Le FMI alerte : la guerre en Iran freine la croissance mondiale et accentue l’inflation

Le Fonds monétaire international (FMI) a publié, ce mardi, un rapport alarmant concernant l’impact économique de la guerre au Moyen-Orient, spécifiquement liée au conflit en Iran. Pierre-Olivier Gourinchas, le chef-économiste de l’institution, a révélé une révision à la baisse des prévisions de croissance mondiale pour cette année, tout en anticipant une inflation plus élevée.

EN BREF

  • Le FMI prévoit une croissance mondiale limitée à 3,1% en 2026.
  • Les prévisions d’inflation mondiale augmentent à 4,4% en moyenne.
  • L’impact économique de la guerre varie considérablement selon les régions.

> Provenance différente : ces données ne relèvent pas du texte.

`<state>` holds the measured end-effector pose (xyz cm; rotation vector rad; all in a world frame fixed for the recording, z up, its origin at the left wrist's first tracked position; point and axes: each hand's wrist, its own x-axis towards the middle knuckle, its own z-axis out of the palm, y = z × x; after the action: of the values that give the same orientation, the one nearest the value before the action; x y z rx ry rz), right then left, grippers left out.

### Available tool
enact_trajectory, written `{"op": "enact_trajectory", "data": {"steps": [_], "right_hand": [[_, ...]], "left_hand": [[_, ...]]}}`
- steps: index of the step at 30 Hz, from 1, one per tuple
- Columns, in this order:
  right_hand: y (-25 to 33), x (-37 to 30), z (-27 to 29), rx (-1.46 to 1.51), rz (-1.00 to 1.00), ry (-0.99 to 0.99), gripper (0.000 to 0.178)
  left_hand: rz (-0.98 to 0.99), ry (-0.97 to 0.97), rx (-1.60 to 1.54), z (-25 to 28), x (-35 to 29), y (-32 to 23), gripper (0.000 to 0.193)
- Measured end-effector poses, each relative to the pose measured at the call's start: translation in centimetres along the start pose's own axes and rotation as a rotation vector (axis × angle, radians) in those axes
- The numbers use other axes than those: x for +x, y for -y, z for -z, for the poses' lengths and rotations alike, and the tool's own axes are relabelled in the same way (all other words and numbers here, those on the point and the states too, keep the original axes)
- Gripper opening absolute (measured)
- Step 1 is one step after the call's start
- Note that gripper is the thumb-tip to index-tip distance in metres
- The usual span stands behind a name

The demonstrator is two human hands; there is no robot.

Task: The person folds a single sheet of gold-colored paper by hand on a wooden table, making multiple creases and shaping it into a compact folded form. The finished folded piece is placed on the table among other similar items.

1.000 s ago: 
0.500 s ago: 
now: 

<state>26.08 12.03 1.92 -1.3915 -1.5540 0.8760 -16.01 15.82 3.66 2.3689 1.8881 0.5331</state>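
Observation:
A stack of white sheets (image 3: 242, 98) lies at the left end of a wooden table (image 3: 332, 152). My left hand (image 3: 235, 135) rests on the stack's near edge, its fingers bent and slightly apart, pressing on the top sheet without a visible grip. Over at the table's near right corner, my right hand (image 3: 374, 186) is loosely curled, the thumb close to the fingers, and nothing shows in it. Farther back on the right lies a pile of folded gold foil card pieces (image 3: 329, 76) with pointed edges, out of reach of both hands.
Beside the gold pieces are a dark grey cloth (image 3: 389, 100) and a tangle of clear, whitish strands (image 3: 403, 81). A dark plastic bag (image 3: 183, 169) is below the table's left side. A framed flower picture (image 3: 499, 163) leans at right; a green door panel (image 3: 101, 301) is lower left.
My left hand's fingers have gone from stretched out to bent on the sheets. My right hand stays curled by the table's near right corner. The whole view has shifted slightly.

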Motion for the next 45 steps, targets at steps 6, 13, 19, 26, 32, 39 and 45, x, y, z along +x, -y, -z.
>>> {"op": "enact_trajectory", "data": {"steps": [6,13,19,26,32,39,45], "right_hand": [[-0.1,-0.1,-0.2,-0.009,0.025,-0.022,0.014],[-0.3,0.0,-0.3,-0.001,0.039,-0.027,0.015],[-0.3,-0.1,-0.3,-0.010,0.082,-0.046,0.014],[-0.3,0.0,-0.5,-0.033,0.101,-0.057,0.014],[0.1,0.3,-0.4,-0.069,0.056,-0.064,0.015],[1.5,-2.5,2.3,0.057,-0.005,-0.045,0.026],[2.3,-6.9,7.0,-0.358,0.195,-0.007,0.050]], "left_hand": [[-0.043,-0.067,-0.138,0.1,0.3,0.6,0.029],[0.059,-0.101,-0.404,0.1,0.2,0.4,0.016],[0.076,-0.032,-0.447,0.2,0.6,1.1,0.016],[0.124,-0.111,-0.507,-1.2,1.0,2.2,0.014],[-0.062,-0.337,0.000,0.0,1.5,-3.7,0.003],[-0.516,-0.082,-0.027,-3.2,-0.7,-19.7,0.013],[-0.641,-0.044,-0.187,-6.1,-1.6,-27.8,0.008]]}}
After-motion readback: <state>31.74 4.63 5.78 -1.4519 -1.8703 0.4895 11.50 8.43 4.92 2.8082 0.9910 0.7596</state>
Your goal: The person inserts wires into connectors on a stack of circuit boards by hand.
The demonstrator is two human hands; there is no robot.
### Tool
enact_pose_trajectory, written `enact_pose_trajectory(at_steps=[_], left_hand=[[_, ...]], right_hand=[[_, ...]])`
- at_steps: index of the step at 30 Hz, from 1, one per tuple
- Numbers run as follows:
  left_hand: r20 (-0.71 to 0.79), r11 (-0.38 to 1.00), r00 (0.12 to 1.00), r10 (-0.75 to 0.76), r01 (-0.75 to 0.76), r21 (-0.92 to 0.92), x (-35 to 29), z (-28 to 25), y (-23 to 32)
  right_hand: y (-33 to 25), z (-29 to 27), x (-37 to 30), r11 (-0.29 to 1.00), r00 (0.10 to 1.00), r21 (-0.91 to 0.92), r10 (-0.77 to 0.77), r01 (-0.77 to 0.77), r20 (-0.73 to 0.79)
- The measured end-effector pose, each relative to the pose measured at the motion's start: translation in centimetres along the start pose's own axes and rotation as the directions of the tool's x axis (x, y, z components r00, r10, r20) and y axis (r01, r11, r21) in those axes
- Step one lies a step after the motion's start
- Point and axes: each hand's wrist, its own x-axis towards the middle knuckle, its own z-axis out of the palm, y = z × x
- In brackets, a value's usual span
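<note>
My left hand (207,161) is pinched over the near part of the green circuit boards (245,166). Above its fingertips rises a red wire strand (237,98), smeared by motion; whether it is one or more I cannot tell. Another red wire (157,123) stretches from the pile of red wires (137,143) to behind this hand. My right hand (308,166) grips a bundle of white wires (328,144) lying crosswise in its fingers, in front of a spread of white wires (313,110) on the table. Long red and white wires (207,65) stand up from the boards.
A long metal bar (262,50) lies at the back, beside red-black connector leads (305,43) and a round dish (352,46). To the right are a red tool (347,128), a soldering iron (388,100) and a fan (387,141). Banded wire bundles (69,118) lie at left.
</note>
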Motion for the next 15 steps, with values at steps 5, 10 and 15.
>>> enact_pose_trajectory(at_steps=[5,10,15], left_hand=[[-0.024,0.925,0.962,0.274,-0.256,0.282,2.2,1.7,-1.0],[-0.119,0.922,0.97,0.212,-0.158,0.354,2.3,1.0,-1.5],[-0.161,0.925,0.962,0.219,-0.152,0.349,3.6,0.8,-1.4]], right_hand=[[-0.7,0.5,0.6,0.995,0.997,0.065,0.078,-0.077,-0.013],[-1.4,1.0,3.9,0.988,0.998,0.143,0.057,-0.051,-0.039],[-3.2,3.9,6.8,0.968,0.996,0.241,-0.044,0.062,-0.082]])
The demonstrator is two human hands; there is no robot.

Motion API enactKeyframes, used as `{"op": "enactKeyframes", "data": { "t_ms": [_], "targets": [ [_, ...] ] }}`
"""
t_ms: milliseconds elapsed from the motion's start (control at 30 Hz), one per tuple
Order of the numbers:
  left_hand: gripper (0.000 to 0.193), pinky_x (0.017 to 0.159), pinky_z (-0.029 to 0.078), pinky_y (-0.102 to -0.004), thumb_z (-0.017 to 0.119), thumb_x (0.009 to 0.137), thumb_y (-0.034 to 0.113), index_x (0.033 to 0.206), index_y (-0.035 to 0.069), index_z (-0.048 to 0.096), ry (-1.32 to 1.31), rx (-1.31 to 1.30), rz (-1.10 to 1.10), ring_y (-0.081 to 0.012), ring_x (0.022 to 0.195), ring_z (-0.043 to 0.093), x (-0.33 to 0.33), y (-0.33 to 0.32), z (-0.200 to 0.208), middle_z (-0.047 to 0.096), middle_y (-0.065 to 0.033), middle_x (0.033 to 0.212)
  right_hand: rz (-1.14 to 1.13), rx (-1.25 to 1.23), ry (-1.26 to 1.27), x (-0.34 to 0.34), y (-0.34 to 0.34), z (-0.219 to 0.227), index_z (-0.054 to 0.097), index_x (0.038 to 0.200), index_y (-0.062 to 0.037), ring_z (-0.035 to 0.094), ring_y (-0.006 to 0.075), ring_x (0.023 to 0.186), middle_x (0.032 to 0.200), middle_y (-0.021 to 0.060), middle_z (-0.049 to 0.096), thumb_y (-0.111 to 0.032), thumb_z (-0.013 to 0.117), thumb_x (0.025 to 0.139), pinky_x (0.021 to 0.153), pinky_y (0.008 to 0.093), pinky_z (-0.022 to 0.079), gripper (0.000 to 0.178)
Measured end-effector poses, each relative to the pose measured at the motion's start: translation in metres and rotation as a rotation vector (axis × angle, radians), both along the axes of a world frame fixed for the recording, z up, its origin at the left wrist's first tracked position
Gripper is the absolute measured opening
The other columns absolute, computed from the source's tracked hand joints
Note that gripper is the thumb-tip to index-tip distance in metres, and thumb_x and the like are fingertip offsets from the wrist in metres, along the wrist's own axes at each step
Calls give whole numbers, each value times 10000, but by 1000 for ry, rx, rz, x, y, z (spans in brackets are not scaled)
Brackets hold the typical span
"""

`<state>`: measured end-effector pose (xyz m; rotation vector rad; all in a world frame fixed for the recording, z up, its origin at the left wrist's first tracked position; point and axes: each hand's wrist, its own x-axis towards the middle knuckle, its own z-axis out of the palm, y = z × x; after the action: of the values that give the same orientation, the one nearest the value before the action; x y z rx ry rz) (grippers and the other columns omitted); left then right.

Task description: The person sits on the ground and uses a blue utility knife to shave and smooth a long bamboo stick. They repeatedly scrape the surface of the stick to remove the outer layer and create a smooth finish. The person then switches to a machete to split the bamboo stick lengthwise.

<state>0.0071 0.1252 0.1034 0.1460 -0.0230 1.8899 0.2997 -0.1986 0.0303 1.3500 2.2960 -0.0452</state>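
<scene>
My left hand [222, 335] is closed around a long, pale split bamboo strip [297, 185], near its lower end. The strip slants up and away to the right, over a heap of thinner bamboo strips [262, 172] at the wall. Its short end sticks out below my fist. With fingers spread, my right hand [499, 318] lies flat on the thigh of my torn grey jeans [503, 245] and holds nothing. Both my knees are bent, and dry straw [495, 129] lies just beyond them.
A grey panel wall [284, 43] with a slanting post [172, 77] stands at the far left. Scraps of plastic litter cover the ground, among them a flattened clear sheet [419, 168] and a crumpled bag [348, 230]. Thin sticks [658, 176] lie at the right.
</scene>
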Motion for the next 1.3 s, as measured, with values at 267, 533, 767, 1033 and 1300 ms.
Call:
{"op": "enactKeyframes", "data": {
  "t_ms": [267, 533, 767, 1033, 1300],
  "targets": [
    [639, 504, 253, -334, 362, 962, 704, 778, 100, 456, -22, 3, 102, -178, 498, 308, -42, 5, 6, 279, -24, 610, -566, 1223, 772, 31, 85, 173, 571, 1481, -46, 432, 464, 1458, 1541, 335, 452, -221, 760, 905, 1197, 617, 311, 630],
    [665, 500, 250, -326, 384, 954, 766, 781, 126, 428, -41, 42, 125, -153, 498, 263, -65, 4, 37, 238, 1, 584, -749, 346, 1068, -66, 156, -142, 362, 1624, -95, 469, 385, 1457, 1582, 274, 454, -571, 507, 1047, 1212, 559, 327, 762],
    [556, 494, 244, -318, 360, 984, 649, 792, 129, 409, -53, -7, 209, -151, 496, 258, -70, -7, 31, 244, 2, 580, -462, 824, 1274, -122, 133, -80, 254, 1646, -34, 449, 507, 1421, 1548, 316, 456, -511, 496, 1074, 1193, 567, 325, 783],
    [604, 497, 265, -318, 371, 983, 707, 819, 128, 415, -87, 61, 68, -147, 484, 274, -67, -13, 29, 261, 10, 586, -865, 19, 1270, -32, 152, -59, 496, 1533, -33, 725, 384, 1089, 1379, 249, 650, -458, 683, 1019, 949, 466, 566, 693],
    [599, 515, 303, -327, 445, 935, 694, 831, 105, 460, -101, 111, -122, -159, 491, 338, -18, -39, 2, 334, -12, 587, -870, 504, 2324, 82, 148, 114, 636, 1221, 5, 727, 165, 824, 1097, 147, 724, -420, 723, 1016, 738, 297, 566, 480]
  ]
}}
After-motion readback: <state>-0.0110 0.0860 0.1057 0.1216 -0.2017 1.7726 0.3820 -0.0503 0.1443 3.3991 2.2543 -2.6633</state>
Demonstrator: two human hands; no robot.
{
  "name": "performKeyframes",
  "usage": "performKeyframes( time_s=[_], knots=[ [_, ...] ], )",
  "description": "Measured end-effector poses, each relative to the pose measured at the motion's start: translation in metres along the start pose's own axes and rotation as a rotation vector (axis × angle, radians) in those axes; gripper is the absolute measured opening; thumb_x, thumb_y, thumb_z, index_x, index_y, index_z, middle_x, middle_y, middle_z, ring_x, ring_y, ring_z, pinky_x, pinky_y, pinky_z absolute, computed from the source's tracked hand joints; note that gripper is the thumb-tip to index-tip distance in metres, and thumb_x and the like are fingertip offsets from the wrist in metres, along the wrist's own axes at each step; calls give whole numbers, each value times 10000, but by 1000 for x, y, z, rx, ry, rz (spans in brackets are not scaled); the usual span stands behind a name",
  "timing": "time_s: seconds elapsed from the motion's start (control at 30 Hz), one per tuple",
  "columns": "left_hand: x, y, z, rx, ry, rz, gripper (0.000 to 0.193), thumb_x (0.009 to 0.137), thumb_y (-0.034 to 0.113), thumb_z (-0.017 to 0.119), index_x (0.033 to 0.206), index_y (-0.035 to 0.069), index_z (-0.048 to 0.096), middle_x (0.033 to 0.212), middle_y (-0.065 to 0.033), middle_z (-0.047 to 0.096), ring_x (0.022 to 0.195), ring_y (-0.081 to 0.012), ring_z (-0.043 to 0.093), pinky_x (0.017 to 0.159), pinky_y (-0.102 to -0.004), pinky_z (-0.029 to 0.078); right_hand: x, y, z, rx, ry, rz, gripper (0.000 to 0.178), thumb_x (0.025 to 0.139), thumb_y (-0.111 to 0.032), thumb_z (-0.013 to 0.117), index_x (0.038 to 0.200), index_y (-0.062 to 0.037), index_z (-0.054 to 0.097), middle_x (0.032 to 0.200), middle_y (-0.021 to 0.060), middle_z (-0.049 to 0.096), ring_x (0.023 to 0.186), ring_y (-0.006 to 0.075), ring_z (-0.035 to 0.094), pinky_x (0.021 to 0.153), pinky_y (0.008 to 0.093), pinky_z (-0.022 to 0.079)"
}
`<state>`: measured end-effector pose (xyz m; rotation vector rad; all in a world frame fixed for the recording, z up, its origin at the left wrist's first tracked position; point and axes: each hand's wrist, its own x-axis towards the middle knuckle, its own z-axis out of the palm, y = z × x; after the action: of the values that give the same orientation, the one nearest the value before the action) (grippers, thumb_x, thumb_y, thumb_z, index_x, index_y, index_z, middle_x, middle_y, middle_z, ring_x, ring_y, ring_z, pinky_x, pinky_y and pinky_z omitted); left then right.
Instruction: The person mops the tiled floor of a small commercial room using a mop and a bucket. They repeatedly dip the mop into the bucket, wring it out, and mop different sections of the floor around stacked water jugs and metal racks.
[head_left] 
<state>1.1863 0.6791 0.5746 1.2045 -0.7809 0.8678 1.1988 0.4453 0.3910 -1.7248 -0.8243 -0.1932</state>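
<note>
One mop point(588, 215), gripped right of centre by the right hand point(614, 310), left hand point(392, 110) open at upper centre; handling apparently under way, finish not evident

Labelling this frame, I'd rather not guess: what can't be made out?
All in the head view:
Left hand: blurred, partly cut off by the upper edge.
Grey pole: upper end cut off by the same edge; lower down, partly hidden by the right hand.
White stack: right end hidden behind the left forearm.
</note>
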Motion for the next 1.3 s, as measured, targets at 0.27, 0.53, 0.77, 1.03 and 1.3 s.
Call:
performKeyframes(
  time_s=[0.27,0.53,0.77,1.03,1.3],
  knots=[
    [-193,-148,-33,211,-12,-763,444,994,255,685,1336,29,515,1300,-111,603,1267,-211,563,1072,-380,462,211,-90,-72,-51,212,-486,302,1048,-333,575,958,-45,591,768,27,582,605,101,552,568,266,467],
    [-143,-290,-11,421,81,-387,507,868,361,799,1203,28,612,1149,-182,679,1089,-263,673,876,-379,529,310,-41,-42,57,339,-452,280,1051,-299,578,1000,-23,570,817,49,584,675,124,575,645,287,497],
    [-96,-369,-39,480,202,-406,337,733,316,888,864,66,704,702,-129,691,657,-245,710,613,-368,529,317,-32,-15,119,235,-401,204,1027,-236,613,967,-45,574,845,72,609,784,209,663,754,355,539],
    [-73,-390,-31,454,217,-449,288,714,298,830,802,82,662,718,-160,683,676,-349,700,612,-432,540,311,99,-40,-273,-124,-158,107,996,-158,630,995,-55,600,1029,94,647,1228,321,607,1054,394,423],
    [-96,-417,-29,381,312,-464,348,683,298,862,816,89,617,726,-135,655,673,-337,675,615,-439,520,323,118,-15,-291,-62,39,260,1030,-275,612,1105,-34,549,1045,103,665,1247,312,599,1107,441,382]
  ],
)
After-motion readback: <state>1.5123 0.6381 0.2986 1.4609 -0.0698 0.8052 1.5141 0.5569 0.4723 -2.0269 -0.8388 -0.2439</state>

Le conflit, débuté le 28 février suite à des bombardements israélo-américains sur l’Iran, a provoqué une onde de choc sur les marchés. Initialement, le FMI s’était préparé à relever ses prévisions de croissance, mais la situation actuelle a conduit l’organisation à abaisser ses attentes. Selon M. Gourinchas, « nos prévisions de référence se basent sur un conflit relativement court », mais l’incertitude persiste quant à la durée et à l’intensité de la guerre.

La croissance mondiale devrait ainsi se limiter à 3,1%, en baisse par rapport aux 3,3% % anticipés en janvier. Dans le pire des scénarios, où le conflit se prolongerait, la croissance pourrait chuter à 2% %, un niveau historiquement faible.

En parallèle, le FMI a ajusté ses prévisions d’inflation mondiale, qui devraient atteindre 4,4% %, soit une augmentation de 0,6 point par rapport aux estimations précédentes. Gourinchas a souligné que, bien que le choc énergétique soit parmi les plus importants de l’histoire, son impact reste moins sévère que celui de la crise pétrolière des années 70. Cela s’explique par une dépendance énergétique réduite et une économie mondiale devenue plus efficace.

Les États-Unis, malgré le contexte, devraient se montrer relativement résilients, avec une croissance projetée de 2,3% en 2026, une légère baisse par rapport aux prévisions antérieures. En revanche, le Moyen-Orient et l’Afrique du Nord sont les régions les plus touchées par le conflit, avec des prévisions de croissance divisées par deux. L’Arabie Saoudite, par exemple, voit sa croissance révisée à 3,1% %, soit une baisse de 1,4 point.

Ce contexte difficile touche aussi d’autres pays. En Asie, la Chine ne devrait perdre que 0,1 point de croissance, atteignant 4,4% %, tandis que l’Inde voit ses prévisions légèrement ajustées à la hausse, à 6,5% %. La Russie, quant à elle, enregistre une révision positive de sa croissance, désormais estimée à 1,1% %, grâce à la hausse des prix du pétrole.

Dans les économies avancées, le Royaume-Uni est le plus impacté, avec une prévision de croissance réduite à 0,8% %. La zone euro, quant à elle, voit sa croissance également révisée à la baisse, à 1,1% %, avec des disparités importantes entre les pays. La France, pour sa part, est moins affectée que l’Italie ou l’Allemagne, avec un recul de 0,1 point, atteignant 0,9% %.

Ce rapport du FMI met en lumière non seulement les défis économiques que pose la guerre en Iran, mais également la complexité des réactions économiques à cette crise mondiale. Les acteurs économiques devront naviguer dans un paysage incertain, où les prévisions peuvent rapidement changer en fonction de l’évolution du conflit.